# Grey Floppy with Blinking Question Mark



## adg045 (Jul 14, 2003)

Hi....this morning I changed the memory settings on our home Mac. It's a grey Power Macintosh G3 Power PC that came as part of the lay-off package from a former employer.

It was having some trouble with managing applications so I thought it was a memory issue.

I turned the RAM disk on and set it to the secondary drive. I also turned Virtual Memory "On."

When I restarted I got the blinking question mark.

I don't have any software CDs - no system software and no application software.

The OS is 9.x - I'm pretty sure it's before 9.1. I downloaded a 9.1 update from Apple on my PC and burned it to a CD.


I haven't done anything on the Mac yet. Does anyone have any suggestions? Needless to say I don't want to lose any data on my secondary drive and I don't want to lose applications on my startup drive.

Please help. Thanks!


----------



## JustMe2 (May 31, 2001)

It's looking for the System Folder.
Have you tried zapping the Pram???
JustMe2


----------



## adg045 (Jul 14, 2003)

I'm afraid I don't know how to zap the Pram. Could you run me through it?


----------



## JustMe2 (May 31, 2001)

Very easy. Here's the directions from the Apple web site. This was the very first thing that they had us try many years ago with our ancient Mac!  (which by the way still runs...at a blazing 33Mhz!)

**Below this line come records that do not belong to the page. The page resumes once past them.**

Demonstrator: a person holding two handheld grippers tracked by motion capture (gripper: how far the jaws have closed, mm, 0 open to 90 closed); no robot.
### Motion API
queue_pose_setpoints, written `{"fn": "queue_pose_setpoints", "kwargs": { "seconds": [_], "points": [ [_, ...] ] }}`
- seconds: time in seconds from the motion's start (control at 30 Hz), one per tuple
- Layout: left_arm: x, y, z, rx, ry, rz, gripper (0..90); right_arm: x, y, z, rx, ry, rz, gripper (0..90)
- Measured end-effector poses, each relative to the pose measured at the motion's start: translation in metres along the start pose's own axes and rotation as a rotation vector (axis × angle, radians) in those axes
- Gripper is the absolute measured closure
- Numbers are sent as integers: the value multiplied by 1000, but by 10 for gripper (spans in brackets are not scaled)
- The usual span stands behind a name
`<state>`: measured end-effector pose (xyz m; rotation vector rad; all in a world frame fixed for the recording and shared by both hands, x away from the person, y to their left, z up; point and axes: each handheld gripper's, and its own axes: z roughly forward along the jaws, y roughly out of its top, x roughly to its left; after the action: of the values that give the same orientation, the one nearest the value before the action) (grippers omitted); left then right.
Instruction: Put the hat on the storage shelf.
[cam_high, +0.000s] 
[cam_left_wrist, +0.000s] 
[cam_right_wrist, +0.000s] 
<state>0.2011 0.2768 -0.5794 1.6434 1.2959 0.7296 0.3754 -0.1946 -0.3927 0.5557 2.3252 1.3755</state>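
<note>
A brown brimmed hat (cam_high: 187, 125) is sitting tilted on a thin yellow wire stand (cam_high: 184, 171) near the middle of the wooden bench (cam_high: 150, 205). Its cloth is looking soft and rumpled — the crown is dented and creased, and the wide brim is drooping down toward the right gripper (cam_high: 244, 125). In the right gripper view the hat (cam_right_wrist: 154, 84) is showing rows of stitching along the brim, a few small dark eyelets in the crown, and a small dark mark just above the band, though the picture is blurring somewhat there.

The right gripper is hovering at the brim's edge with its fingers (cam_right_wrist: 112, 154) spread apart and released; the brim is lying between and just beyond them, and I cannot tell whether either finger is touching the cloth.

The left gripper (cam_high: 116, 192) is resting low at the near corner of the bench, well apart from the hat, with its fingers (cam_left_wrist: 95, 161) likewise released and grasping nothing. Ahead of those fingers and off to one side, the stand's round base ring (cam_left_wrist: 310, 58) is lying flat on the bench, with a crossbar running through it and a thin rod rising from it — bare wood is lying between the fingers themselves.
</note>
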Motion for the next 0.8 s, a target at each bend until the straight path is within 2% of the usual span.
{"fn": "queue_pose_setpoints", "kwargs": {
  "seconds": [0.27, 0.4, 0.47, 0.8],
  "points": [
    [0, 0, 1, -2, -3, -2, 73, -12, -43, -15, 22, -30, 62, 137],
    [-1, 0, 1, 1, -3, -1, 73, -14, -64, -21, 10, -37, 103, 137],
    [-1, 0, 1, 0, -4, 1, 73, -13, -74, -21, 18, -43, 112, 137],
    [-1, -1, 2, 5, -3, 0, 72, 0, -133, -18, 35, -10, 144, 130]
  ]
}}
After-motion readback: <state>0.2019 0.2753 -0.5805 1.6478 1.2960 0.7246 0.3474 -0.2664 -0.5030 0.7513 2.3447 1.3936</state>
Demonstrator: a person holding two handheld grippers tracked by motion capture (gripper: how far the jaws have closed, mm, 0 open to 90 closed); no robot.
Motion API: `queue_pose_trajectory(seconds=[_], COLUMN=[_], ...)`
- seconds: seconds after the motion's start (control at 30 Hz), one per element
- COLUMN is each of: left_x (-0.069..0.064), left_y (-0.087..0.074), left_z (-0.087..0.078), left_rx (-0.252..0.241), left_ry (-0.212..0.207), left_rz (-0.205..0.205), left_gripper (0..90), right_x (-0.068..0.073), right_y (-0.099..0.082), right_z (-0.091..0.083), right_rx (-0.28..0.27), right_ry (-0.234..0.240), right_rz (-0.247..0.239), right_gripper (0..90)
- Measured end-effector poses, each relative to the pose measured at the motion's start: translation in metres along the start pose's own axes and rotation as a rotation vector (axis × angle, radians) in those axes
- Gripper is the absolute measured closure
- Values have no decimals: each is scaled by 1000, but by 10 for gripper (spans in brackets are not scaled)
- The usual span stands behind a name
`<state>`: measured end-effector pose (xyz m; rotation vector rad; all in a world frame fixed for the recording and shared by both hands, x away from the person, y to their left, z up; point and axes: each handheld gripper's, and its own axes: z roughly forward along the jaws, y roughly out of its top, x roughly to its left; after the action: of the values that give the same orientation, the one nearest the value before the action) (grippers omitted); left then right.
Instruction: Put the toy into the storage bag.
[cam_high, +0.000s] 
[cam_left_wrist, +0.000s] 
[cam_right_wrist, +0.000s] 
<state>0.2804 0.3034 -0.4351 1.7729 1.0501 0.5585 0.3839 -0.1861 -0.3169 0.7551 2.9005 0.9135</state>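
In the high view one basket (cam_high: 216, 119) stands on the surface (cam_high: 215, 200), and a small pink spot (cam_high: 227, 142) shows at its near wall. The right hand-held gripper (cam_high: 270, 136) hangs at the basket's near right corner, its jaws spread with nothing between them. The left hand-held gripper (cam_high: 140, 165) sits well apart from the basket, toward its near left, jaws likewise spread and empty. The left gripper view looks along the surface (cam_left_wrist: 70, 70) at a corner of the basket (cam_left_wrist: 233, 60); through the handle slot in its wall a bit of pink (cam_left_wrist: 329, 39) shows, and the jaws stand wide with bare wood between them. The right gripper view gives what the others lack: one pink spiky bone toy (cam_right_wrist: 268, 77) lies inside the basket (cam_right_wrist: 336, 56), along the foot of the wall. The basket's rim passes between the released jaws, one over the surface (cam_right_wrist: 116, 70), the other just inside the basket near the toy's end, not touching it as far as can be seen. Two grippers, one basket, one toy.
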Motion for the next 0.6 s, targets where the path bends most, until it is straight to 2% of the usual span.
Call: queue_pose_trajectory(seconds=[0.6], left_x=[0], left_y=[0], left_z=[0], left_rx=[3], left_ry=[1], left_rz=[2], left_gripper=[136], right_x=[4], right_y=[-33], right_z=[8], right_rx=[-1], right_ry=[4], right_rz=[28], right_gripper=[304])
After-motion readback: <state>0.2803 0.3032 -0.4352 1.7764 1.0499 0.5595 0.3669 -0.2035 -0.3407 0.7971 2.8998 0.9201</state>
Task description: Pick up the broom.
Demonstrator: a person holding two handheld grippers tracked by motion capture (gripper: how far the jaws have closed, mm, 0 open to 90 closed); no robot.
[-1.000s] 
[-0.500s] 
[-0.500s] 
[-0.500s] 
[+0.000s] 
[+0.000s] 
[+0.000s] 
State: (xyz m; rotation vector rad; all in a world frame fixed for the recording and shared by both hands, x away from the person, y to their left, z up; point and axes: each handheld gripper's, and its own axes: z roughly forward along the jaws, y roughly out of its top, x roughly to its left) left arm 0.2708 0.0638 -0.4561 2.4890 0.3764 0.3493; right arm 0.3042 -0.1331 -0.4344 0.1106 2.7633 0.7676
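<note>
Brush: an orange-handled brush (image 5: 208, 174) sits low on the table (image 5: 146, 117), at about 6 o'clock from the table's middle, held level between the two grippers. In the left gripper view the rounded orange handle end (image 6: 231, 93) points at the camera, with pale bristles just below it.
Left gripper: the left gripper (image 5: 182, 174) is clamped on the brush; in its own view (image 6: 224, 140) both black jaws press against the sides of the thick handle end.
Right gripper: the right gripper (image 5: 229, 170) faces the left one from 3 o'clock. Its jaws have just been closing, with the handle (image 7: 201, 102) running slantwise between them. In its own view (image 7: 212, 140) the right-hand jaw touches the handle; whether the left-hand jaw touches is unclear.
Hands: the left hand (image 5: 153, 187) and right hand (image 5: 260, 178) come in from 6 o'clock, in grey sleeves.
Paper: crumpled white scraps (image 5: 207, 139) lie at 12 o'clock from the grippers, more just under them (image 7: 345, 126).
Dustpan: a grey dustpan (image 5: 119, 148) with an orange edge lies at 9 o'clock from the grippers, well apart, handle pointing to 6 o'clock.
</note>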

http://docs.info.apple.com/article.html?artnum=2238
JustMe2


----------



## oldphart (Jul 8, 2003)

I doubt it's your p-ram, sounds like a job for norton, your data's safe as long as you do not reformat your drive. it's not a biggie


----------



## JustMe2 (May 31, 2001)

If you have Norton, you can try booting off of the Norton CD. And running Norton from there.
You can also try booting with extensions off by holding the shift key(Ibelieve it is) as you turn the machine on.
Have you checked the Apple support articles? Lots of info there.
JustMe2


----------



## JustMe2 (May 31, 2001)

Try here...
http://docs.info.apple.com/article.html?artnum=58042
Is a trouble shooting document for your problem. There are several different things to try, including the pram.
Good luck
JustMe2


----------



## Dr. Beaver (Jul 30, 2003)

Any Mac owner/user should get a copy of Norton SystemWorks and TechTool, you'll use it frequently.

Good Luck,


----------